Exercise goal:
Write each entry out once more, please, precisely as shown.

Information:

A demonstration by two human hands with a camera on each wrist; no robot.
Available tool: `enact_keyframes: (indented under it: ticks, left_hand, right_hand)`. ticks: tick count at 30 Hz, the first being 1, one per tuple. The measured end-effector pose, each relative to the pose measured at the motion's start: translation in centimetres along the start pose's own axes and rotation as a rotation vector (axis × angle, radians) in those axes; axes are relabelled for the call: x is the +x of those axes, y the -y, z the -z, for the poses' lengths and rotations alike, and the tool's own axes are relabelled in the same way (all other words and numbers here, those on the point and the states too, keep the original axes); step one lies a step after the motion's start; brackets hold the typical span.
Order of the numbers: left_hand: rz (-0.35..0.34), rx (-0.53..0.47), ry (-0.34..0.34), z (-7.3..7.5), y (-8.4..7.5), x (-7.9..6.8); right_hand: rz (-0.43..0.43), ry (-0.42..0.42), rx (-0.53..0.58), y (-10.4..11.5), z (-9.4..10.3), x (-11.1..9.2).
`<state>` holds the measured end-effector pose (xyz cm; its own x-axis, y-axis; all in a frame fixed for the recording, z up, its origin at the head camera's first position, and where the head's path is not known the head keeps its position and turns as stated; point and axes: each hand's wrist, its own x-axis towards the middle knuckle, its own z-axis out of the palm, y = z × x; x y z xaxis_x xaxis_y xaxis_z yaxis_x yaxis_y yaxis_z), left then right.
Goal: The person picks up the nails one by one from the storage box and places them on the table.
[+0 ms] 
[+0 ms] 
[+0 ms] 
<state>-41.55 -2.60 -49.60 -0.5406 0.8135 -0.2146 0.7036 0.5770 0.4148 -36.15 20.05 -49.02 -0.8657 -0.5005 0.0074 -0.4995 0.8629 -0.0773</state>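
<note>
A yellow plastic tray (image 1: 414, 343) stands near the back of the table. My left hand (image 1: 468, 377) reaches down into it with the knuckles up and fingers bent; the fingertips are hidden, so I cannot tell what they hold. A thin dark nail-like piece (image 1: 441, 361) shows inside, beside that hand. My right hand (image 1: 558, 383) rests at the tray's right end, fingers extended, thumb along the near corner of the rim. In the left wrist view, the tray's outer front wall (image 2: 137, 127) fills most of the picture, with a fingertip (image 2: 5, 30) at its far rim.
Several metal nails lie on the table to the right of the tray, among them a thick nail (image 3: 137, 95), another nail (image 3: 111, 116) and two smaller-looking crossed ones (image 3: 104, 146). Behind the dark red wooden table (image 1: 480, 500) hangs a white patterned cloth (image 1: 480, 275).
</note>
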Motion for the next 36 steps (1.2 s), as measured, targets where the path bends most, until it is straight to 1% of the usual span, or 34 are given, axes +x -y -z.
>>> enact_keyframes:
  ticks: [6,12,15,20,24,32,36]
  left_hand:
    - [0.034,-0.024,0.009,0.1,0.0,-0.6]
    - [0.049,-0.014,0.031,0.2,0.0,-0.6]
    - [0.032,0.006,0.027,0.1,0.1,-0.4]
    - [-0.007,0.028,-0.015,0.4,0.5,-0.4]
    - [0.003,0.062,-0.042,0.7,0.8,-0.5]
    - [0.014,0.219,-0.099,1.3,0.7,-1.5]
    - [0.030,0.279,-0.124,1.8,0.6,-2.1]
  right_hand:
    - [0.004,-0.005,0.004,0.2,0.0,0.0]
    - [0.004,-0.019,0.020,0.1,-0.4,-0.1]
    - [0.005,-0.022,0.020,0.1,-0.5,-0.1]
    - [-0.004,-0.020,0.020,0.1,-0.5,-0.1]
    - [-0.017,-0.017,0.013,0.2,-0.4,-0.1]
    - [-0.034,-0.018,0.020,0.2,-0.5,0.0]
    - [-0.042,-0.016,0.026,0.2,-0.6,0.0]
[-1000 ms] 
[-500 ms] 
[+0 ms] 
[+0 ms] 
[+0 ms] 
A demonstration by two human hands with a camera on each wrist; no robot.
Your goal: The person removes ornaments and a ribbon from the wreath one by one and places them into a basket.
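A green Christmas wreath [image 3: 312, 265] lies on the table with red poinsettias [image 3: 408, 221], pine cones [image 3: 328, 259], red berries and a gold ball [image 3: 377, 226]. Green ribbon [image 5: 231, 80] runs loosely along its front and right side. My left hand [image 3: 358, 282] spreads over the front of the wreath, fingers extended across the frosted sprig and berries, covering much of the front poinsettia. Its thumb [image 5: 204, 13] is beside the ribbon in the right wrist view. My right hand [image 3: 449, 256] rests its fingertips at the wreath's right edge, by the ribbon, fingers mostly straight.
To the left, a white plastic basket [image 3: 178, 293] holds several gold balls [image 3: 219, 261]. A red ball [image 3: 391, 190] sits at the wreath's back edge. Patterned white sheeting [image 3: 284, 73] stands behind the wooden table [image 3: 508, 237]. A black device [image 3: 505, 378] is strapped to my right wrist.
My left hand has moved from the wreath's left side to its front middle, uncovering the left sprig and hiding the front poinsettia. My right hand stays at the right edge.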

Solution below:
A demonstration by two human hands with a camera on each wrist; no robot.
Available tool: `enact_keyframes: (indented under it: ticks, left_hand, right_hand)`. ticks: tick count at 30 Hz, the first being 1, one per tuple. The measured end-effector pose, each relative to the pose measured at the motion's start: translation in centimetres along the start pose's own axes and rotation as a rotation vector (axis × angle, radians) in those axes; axes are relabelled for the call: x is the +x of those axes, y the -y, z the -z, for the poses' lengths and rotations alike, and the tool's own axes are relabelled in the same way (all other words and numbers here, those on the point and the states too, keep the original axes); step one lies a step after the motion's start; brackets hold the typical span.
Order of the numbers: left_hand: rz (-0.35..0.34), rx (-0.53..0.47), ry (-0.34..0.34), z (-7.3..7.5), y (-8.4..7.5), x (-7.9..6.8); right_hand: rz (-0.43..0.43), ry (-0.42..0.42), rx (-0.53..0.58), y (-10.4..11.5), z (-9.4..10.3), x (-11.1..9.2).
`<state>` holds the measured end-effector pose (xyz cm; its own x-axis, y-axis; all in a frame fixed for the recording, z up, its origin at the head camera's first position, and where the head's path is not known the head keeps its position and turns as stated; point and axes: each hand's wrist, its own x-axis towards the middle knuckle, its own z-axis out of the palm, y = z × x; x y z xaxis_x xaxis_y xaxis_z yaxis_x yaxis_y yaxis_z), left then right.
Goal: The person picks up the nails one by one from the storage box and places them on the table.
[+0 ms] 
[+0 ms] 
[+0 ms] 
<state>-41.55 -2.60 -49.60 -0.5406 0.8135 -0.2146 0.7036 0.5770 0.4148 -36.15 20.05 -49.02 -0.8657 -0.5005 0.0074 -0.4995 0.8629 -0.0773</state>
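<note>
A yellow plastic tray (image 1: 414, 343) stands near the back of the table. My left hand (image 1: 468, 377) reaches down into it with the knuckles up and fingers bent; the fingertips are hidden, so I cannot tell what they hold. A thin dark nail-like piece (image 1: 441, 361) shows inside, beside that hand. My right hand (image 1: 558, 383) rests at the tray's right end, fingers extended, thumb along the near corner of the rim. In the left wrist view, the tray's outer front wall (image 2: 137, 127) fills most of the picture, with a fingertip (image 2: 5, 30) at its far rim.
Several metal nails lie on the table to the right of the tray, among them a thick nail (image 3: 137, 95), another nail (image 3: 111, 116) and two smaller-looking crossed ones (image 3: 104, 146). Behind the dark red wooden table (image 1: 480, 500) hangs a white patterned cloth (image 1: 480, 275).
</note>
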Motion for the next 36 steps (1.2 s), as measured, targets where the path bends most, until it is straight to 1% of the usual span, or 34 are given, axes +x -y -z.
>>> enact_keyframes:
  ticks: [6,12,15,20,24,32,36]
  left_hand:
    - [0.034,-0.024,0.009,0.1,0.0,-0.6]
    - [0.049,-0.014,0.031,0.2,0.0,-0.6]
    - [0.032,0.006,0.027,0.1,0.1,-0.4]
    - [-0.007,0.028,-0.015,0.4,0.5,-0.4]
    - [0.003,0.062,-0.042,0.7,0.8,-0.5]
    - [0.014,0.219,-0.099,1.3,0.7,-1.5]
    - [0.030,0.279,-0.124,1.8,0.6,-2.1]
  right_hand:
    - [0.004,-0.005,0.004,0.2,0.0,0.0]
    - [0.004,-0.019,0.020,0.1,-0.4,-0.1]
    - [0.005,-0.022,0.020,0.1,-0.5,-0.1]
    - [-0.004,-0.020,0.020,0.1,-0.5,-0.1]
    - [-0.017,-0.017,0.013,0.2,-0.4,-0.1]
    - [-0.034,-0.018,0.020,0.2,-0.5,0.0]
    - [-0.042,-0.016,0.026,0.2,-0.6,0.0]
[-1000 ms] 
[-500 ms] 
[+0 ms] 
[+0 ms] 
[+0 ms] 
A demonstration by two human hands with a camera on each wrist; no robot.
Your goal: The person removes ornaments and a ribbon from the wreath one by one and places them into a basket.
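A green Christmas wreath [image 3: 312, 265] lies on the table with red poinsettias [image 3: 408, 221], pine cones [image 3: 328, 259], red berries and a gold ball [image 3: 377, 226]. Green ribbon [image 5: 231, 80] runs loosely along its front and right side. My left hand [image 3: 358, 282] spreads over the front of the wreath, fingers extended across the frosted sprig and berries, covering much of the front poinsettia. Its thumb [image 5: 204, 13] is beside the ribbon in the right wrist view. My right hand [image 3: 449, 256] rests its fingertips at the wreath's right edge, by the ribbon, fingers mostly straight.
To the left, a white plastic basket [image 3: 178, 293] holds several gold balls [image 3: 219, 261]. A red ball [image 3: 391, 190] sits at the wreath's back edge. Patterned white sheeting [image 3: 284, 73] stands behind the wooden table [image 3: 508, 237]. A black device [image 3: 505, 378] is strapped to my right wrist.
My left hand has moved from the wreath's left side to its front middle, uncovering the left sprig and hiding the front poinsettia. My right hand stays at the right edge.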

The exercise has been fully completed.